BEGIN

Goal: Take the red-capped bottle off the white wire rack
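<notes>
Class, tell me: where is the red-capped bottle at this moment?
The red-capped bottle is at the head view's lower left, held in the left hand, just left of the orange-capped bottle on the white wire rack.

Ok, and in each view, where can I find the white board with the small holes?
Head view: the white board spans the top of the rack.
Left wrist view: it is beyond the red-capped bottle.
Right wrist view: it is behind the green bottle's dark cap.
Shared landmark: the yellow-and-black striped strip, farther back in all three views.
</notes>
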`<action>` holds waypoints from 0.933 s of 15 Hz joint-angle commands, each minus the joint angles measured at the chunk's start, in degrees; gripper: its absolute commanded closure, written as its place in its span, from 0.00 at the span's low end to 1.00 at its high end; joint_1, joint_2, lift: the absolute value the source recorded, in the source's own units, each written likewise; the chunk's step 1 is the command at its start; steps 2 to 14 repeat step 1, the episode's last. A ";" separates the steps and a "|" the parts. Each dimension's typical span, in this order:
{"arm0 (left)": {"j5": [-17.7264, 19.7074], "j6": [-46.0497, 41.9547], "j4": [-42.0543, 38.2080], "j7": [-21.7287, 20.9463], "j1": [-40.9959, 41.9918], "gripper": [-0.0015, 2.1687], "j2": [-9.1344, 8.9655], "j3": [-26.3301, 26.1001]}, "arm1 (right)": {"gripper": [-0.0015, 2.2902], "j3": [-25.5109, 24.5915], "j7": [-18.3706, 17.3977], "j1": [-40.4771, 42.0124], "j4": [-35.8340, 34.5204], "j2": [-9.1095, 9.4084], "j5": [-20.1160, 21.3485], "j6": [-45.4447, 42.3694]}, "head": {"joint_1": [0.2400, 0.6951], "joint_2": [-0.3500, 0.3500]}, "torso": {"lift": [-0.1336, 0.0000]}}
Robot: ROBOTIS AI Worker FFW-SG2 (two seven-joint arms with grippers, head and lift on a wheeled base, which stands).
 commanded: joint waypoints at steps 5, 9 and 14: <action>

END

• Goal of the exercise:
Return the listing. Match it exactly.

• Worked solution:
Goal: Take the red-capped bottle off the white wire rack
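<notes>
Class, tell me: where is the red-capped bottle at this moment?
The red-capped bottle is at the head view's lower left, held in the left hand, just left of the orange-capped bottle on the white wire rack.

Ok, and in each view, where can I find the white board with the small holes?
Head view: the white board spans the top of the rack.
Left wrist view: it is beyond the red-capped bottle.
Right wrist view: it is behind the green bottle's dark cap.
Shared landmark: the yellow-and-black striped strip, farther back in all three views.
</notes>
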`<action>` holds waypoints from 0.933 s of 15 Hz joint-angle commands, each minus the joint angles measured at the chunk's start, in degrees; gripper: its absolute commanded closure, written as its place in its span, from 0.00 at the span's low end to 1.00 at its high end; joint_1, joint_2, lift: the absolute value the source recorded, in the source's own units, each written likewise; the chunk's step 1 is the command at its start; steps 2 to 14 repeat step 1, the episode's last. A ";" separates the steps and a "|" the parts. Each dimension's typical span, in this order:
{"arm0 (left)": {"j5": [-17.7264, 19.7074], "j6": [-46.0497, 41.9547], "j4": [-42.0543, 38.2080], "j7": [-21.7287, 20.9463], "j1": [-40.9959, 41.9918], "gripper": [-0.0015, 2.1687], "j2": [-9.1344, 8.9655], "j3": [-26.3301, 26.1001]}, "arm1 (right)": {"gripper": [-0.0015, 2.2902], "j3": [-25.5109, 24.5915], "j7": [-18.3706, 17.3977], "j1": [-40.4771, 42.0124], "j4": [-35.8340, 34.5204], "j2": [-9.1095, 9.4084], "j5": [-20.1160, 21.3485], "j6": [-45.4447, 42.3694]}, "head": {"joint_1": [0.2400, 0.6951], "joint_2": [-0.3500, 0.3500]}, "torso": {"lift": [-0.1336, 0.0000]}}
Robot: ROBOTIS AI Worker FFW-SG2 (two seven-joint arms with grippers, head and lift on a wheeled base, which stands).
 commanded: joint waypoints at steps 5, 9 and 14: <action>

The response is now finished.